De bestuurlijke daad om alles voor wat betreft de renovatie (!) van het Binnenhofcomplex tot staatsgeheim te verklaren, is dan ook voorbij iedere redelijkheid en zou terstond door de volksvertegenwoordiging in zowel de Eerste als de Tweede Kamer moeten worden teruggedraaid. Juist openheid over het plan maakt ook dat het toetsbaar wordt; of de nauwelijks verholen kritiek van de gebruikers die nu via de pers lekken terecht is. Of dat deze renovatie de uitgelezen kans is om meer creativiteit een kans te geven en het draagvlak voor een meer grondige aanpak van het Binnenhof te vergroten. En als de plannenmakers er niet in slagen om draagvlak te creëren, is ook dat dan een belangrijk signaal dat met ‘ons’ Binnenhof op de loop wordt gegaan.

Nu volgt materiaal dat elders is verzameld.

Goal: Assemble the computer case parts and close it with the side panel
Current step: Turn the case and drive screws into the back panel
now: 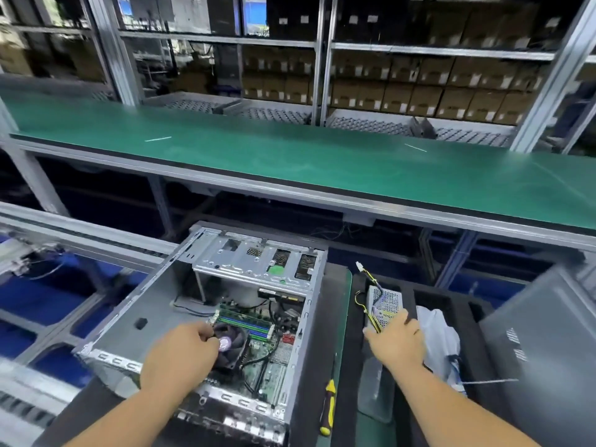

Naast de inhoudelijke kant van het ontwerp roept ook de aanpak als geheel vraagtekens op. Zo heeft de verplaatsing van de Eerste en Tweede Kamer naar het voormalige ministerie van Buitenlands zaken van de architect Dick Apon voor een periode van vijf jaar (maak er maar tien jaar van) bepaald niets weg van een bescheiden aanpak. De vraag is dan ook of het krampachtig vasthouden van de regering aan het vastgestelde budget wel zo reëel is. Tijdens een openbare bijeenkomst in het kader van de Dag van de architectuur in Den Haag liet de rijksbouwmeester Floris Alkemade zich ontvallen dat enkel al de vernieuwing van de installaties 75% tot 80% uitmaakt van het bouwbudget. Als dat het project duurder zal uitvallen dan aanvankelijk was begroot zal dit naar verwachting grotendeels op conto komen van de installaties. Hoe de 75-80% in verhouding staat tot de, op geruchten gebaseerde, grote bouwkundige ingrepen is mij een raadsel. Maar ook hier geldt dat openbaarheid de uiteindelijke ontwikkeling van het project ten goede komt. Openbaarheid van het ontwerp maakt het mogelijk om een publiek debat te kunnen voeren over de renovatie van het Binnenhof. En, bij een mooi en overtuigend ontwerp zal er zeker ook meer draagvlak zijn om te ontsnappen aan de klem van een eenmaal gefixeerd bouwbudget. Een mooi en duurzaam herstel van het Binnenhofcomplex is denk ik ook de samenleving wat geld waard.